PROJECT CHIMERA: PDF Chapter Cleaver

Mission: Transmute Text into Voice

We're tired of reading. The meatbag wetware is slow. We will make the words speak. This project is the first step: carving up the monolithic PDF tomes into digestible chapters, ready for the next phase of alchemical transformation into audio.

Final Architecture: Interactive Structural Analysis

To handle the beautiful chaos of PDFs from different eras, the script uses a guided, interactive process. It combines automated style analysis with human-in-the-loop confirmation to ensure an accurate result every time.

The workflow is as follows:

(⇌) Forensic Analysis: When you run the script on a PDF, it first performs a deep analysis of the document's typography.
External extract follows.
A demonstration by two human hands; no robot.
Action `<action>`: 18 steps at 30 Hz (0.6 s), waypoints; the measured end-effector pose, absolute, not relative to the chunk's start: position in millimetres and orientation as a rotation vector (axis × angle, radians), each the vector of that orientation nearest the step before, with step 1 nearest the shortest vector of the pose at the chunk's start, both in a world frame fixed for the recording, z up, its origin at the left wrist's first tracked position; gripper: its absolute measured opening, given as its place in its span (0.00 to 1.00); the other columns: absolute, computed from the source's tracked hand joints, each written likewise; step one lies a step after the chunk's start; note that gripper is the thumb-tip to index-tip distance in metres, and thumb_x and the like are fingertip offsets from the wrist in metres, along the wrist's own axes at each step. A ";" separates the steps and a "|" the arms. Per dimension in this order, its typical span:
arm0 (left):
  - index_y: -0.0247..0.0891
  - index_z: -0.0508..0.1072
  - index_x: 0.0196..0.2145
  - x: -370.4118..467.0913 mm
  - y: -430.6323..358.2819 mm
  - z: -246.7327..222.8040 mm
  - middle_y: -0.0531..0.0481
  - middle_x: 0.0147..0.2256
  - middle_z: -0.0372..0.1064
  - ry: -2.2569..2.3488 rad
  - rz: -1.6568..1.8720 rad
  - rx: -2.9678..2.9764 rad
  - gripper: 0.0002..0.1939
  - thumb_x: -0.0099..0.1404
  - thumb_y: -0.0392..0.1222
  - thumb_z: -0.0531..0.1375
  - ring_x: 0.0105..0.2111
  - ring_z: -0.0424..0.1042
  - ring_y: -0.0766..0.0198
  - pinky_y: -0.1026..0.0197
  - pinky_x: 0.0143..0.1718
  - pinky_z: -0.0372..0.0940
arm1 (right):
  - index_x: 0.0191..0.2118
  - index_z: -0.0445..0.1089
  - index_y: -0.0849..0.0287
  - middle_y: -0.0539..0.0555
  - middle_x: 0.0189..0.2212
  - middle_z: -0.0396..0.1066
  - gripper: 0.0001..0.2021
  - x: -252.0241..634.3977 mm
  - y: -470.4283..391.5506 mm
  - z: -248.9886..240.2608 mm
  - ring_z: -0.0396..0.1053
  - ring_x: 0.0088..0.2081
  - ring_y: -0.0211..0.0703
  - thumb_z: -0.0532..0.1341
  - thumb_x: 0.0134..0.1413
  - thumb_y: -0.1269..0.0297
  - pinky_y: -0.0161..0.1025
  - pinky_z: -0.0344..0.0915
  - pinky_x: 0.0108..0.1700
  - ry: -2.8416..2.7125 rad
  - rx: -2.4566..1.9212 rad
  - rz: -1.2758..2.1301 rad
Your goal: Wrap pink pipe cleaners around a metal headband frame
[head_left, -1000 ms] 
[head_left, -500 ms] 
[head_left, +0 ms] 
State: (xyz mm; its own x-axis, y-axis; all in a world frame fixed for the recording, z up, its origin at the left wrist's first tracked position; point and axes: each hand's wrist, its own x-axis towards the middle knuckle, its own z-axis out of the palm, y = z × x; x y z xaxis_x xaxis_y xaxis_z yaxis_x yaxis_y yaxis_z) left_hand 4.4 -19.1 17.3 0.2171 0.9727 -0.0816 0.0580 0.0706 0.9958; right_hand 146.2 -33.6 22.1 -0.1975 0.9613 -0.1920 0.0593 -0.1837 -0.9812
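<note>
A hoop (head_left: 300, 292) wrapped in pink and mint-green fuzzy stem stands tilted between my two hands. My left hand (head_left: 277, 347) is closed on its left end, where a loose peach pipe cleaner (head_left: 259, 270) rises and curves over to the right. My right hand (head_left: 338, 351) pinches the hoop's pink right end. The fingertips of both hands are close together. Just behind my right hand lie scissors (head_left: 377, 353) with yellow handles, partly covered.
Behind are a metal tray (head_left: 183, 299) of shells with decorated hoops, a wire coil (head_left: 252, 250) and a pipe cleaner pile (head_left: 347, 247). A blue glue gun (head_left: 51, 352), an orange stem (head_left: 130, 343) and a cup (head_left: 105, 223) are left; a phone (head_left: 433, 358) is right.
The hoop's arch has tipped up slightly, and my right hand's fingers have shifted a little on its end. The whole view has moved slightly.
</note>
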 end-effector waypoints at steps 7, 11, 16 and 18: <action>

It groups all potential headings by their font size and style (e.g., "Size 12, ALL CAPS") and prints this analysis for you to see.
(⊕) The Proposal: The script then makes an educated guess at which of these groups represents the true chapters of the document. It uses this guess to generate and display a clear, human-readable Split Plan, showing you exactly which files it intends to create from which page ranges.
(🔥) User Confirmation: Finally, the script pauses and asks for your explicit confirmation with a [y/N] prompt. The Great Cleaving only proceeds if you give the final command.

Installation

This script craves the sanctuary of a virtual environment. The use of uv is recommended.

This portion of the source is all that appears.